The DPDP Act codifies data privacy law. It sets a new benchmark for data protection, balancing individual rights with the legitimate needs of digital commerce and governance. As businesses and individuals navigate this new landscape, the Act promises to enhance trust in digital services, fostering a safer and more secure digital environment for all.
What businesses need to do:
- Review Act's Scope: Understand the DPDP Act's provisions, focusing on how they impact you and your data processing practices.
- Update Policies: Revise data handling, storage, and processing policies to comply with the Act’s requirements.
- Enhance Data Security: Implement robust data security measures and conduct regular audits to prevent breaches.
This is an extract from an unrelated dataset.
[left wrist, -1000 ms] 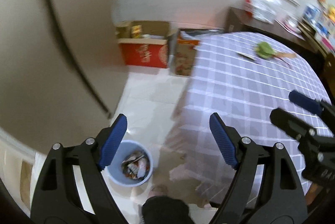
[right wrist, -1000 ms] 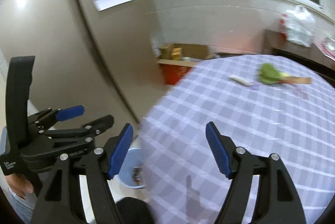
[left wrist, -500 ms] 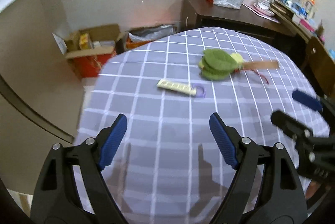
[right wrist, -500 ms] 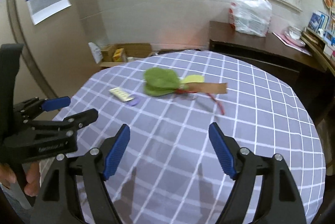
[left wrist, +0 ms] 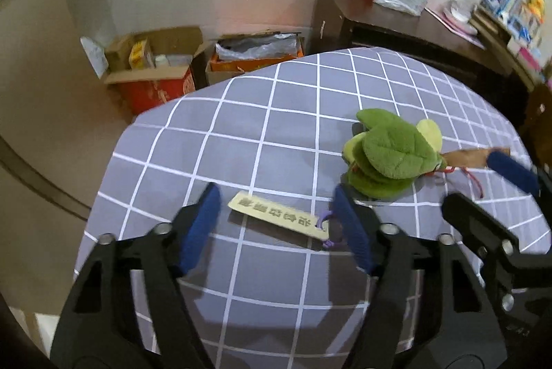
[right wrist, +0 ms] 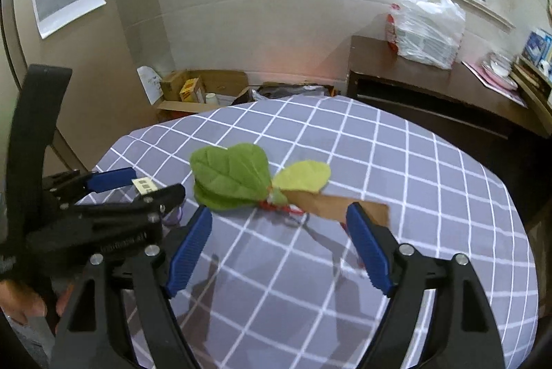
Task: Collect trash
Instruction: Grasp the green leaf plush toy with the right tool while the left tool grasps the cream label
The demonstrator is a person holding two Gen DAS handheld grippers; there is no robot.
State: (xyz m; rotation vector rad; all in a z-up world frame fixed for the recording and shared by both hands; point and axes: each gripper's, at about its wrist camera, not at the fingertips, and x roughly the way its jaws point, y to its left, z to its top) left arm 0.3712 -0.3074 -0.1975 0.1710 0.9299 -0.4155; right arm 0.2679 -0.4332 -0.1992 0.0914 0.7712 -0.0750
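Fingers of the left gripper (left wrist: pixel 276 224) stand apart around a cream tag (left wrist: pixel 277 213) printed with unreadable green characters on the checked tablecloth (left wrist: pixel 241 134), while the right gripper (right wrist: pixel 279 248) gapes before green leaves (right wrist: pixel 231 176).

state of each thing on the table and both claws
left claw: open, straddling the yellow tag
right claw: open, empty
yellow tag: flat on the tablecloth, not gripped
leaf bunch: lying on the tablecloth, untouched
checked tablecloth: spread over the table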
- Appointing Data Protection Officer: For entities with significant data processing, appoint a Data Protection Officer (DPO) to oversee compliance.
- Employee Training: Train employees in the Act’s requirements and their roles in protecting personal data.
- Transparency with Data Principals: Communicate clearly with data subjects about their data rights and your data usage policies.
- Data Breach Preparedness: Establish a comprehensive response plan for potential data breaches.
- Review Third-Party Agreements: Ensure that contracts with third parties adhere to the DPDP Act's data protection standards.
- Stay Informed: Keep up to date with regulatory developments and guidelines related to the DPDP Act.
- Legal Advice: Seek expert legal advice for guidance and to ensure full compliance with the Act.